Network infrastructure, from specialized switches to telephony base stations, hardly if ever, get updates, although this might not hold true for a lot longer as it is becoming more common these days.

The Commodore 64 that some people keep in their attic, probably still boots up and if it does, it’s running the exact same version of the software that was in its memory in 1982 or whenever we bought it.

Cars, televisions, washing machines, synthesizers that used to have software running on their microcontrollers, have also become general computation devices. And with this questionably necessary improvement they have also taken up the upgrade race. It wasn’t that far back in the past that these devices used to be finished, at least as per the above definition of finished.

At the last LIMITS conference a number of the papers presented possible solutions to the over-consumption of hardware, at least within the context of educational institutions. One of the most often repeated bullet points was the utilization of older hardware, keep old machines circulating and extend their usable lifetime. 

This seems reasonable, after all most CO2 emissions produced by a laptop, take place during the manufacturing process. We can call the energy investment that goes into creating a new device its embodied energy budget. A new machine costs the planet a lot more than extending the life of a machine that is already around. 

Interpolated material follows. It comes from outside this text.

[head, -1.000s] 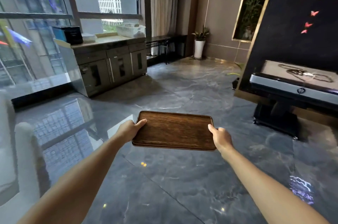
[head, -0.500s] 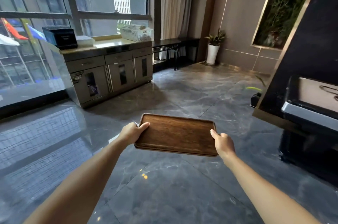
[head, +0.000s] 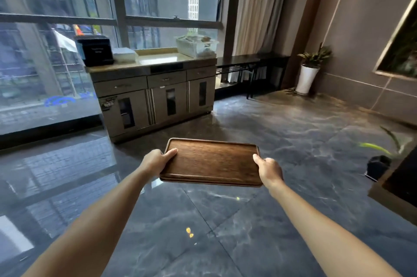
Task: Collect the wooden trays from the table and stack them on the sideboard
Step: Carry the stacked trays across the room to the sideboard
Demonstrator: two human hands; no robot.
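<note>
Wooden trays (head: 211, 161), seemingly stacked pair, I carry level in air: left hand (head: 155, 160) clamps left edge, right hand (head: 269, 170) clamps right edge. Sideboard (head: 155, 87) now nearer, more centred than second ago; counter middle looks bare for stacking.

Trays (head: 212, 161) stacked, held level over floor (head: 248, 220), left hand (head: 155, 160) and right hand (head: 269, 169) gripping short edges; sideboard (head: 155, 93) ahead under window.
</note>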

A paper from 2019 discusses how “material contents of key laptop components such as the motherboard have been demonstrated to be fairly constant per laptop over time”. So the embodied energy of a laptop is static over time. [2]

The idea of putting old hardware back into service seems at first quite appealing for the environmentally conscious DIYer. Old computers can be used perfectly fine as music streaming stations, software routers, domain controllers and many other roles that require a fairly constant computational load. But for those who are more security aware this might not seem such a good idea.

Remember the Meltdown and Spectre bugs? What is special about these security vulnerabilities is that they were found in the hardware and affected all computers that followed a specific hardware architecture, including mobile devices, servers, desktops and laptops. Basically all computers manufactured since 1993 were exposed to these design bugs.

Patches for these kinds of extremely serious bugs aren’t always backported to older operating systems. Bringing old hardware back into service on potentially sensitive infrastructures can have problematic security implications. Systems are often marked as obsolete in the name of cybersecurity because patching them becomes impractical, sometimes even impossible. Security is another vector contributing to the upgrade arms race. Many organizations would actively resist the deployment of older hardware knowingly on this basis alone.